Activity: Read the data and repeat all of it exactly.

Supplied data: Begin

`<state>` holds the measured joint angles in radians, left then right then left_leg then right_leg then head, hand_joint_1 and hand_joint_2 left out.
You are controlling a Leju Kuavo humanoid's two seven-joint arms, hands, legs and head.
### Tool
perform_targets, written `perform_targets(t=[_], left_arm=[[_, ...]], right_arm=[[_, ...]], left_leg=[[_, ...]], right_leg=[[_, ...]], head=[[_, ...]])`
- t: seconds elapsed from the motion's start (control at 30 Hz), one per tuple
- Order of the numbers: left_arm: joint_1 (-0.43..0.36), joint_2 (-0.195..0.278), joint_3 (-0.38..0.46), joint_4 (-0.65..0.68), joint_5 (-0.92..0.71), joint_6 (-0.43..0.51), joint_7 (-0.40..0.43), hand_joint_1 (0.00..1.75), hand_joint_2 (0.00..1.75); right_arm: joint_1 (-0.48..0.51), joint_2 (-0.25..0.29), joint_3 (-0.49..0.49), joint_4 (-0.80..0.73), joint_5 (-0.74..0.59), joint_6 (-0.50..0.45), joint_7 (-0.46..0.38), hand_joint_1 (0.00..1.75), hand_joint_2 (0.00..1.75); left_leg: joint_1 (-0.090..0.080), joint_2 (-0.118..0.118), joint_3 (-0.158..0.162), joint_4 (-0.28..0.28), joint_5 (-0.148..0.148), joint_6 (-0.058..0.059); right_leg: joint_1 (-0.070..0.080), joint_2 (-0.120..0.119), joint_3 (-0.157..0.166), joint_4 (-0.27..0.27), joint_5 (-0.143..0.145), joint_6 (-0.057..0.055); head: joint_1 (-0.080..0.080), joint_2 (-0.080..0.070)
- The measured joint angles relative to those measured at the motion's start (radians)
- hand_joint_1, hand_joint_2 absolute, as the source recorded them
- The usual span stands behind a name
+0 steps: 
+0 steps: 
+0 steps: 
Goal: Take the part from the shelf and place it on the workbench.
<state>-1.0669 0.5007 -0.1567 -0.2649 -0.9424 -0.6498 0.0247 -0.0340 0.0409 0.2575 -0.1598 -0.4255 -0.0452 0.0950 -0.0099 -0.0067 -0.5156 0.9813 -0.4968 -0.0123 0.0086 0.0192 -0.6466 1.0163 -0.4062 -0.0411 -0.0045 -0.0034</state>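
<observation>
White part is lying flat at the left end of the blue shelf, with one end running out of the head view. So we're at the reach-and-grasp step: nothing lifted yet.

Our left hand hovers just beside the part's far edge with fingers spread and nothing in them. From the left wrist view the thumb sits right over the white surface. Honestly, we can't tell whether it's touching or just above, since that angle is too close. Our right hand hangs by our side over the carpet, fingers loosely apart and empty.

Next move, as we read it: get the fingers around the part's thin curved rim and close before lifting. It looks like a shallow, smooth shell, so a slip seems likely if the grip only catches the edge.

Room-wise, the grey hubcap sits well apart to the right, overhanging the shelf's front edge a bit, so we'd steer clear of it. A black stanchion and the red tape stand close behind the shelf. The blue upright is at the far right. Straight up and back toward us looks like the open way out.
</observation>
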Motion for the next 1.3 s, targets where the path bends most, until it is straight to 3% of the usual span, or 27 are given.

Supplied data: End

Answer for this exercise:
`<state>` holds the measured joint angles in radians, left then right then left_leg then right_leg then head, hand_joint_1 and hand_joint_2 left out.
You are controlling a Leju Kuavo humanoid's two seven-joint arms, hands, legs and head.
### Tool
perform_targets, written `perform_targets(t=[_], left_arm=[[_, ...]], right_arm=[[_, ...]], left_leg=[[_, ...]], right_leg=[[_, ...]], head=[[_, ...]])`
- t: seconds elapsed from the motion's start (control at 30 Hz), one per tuple
- Order of the numbers: left_arm: joint_1 (-0.43..0.36), joint_2 (-0.195..0.278), joint_3 (-0.38..0.46), joint_4 (-0.65..0.68), joint_5 (-0.92..0.71), joint_6 (-0.43..0.51), joint_7 (-0.40..0.43), hand_joint_1 (0.00..1.75), hand_joint_2 (0.00..1.75); right_arm: joint_1 (-0.48..0.51), joint_2 (-0.25..0.29), joint_3 (-0.49..0.49), joint_4 (-0.80..0.73), joint_5 (-0.74..0.59), joint_6 (-0.50..0.45), joint_7 (-0.46..0.38), hand_joint_1 (0.00..1.75), hand_joint_2 (0.00..1.75); left_leg: joint_1 (-0.090..0.080), joint_2 (-0.118..0.118), joint_3 (-0.158..0.162), joint_4 (-0.28..0.28), joint_5 (-0.148..0.148), joint_6 (-0.058..0.059); right_leg: joint_1 (-0.070..0.080), joint_2 (-0.120..0.119), joint_3 (-0.157..0.166), joint_4 (-0.27..0.27), joint_5 (-0.143..0.145), joint_6 (-0.057..0.055); head: joint_1 (-0.080..0.080), joint_2 (-0.080..0.070)
- The measured joint angles relative to those measured at the motion's start (radians)
- hand_joint_1, hand_joint_2 absolute, as the source recorded them
- The usual span stands behind a name
+0 steps: 
+0 steps: 
+0 steps: 
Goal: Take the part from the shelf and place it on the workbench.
<state>-1.0669 0.5007 -0.1567 -0.2649 -0.9424 -0.6498 0.0247 -0.0340 0.0409 0.2575 -0.1598 -0.4255 -0.0452 0.0950 -0.0099 -0.0067 -0.5156 0.9813 -0.4968 -0.0123 0.0086 0.0192 -0.6466 1.0163 -0.4062 -0.0411 -0.0045 -0.0034</state>
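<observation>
White part is lying flat at the left end of the blue shelf, with one end running out of the head view. So we're at the reach-and-grasp step: nothing lifted yet.

Our left hand hovers just beside the part's far edge with fingers spread and nothing in them. From the left wrist view the thumb sits right over the white surface. Honestly, we can't tell whether it's touching or just above, since that angle is too close. Our right hand hangs by our side over the carpet, fingers loosely apart and empty.

Next move, as we read it: get the fingers around the part's thin curved rim and close before lifting. It looks like a shallow, smooth shell, so a slip seems likely if the grip only catches the edge.

Room-wise, the grey hubcap sits well apart to the right, overhanging the shelf's front edge a bit, so we'd steer clear of it. A black stanchion and the red tape stand close behind the shelf. The blue upright is at the far right. Straight up and back toward us looks like the open way out.
</observation>
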Motion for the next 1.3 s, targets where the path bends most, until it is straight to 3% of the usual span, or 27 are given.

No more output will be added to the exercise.